## WHAT THE EXERCISE ASKS
Go over the data and keep only the lines that include "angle".

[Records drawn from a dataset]
● ● ● ● ● ● ●
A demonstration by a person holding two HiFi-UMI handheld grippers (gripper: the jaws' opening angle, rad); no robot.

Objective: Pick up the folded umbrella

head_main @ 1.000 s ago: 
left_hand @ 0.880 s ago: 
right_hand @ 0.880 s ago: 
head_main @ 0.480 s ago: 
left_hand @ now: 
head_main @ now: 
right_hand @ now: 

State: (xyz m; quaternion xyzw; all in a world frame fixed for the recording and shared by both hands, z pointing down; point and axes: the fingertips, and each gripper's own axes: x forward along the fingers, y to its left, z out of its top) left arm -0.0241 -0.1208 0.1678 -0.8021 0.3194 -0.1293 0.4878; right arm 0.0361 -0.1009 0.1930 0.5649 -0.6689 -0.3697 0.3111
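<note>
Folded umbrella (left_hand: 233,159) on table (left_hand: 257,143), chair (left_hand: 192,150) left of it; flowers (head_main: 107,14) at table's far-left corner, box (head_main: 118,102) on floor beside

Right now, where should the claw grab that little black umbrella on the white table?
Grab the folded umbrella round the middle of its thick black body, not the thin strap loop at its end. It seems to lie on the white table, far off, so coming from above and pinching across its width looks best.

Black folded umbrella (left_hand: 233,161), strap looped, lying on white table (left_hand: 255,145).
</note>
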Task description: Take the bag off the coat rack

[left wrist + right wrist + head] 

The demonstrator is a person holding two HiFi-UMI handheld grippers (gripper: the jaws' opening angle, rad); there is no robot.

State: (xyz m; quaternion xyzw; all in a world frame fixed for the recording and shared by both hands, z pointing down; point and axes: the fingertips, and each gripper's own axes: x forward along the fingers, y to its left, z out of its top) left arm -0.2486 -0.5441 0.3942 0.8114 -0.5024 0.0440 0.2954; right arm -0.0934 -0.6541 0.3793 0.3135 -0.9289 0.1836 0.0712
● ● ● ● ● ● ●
## YOUR RESPONSE
A demonstration by a person holding two HiFi-UMI handheld grippers (gripper: the jaws' opening angle, rad); no robot.
The demonstrator is a person holding two HiFi-UMI handheld grippers (gripper: the jaws' opening angle, rad); there is no robot.

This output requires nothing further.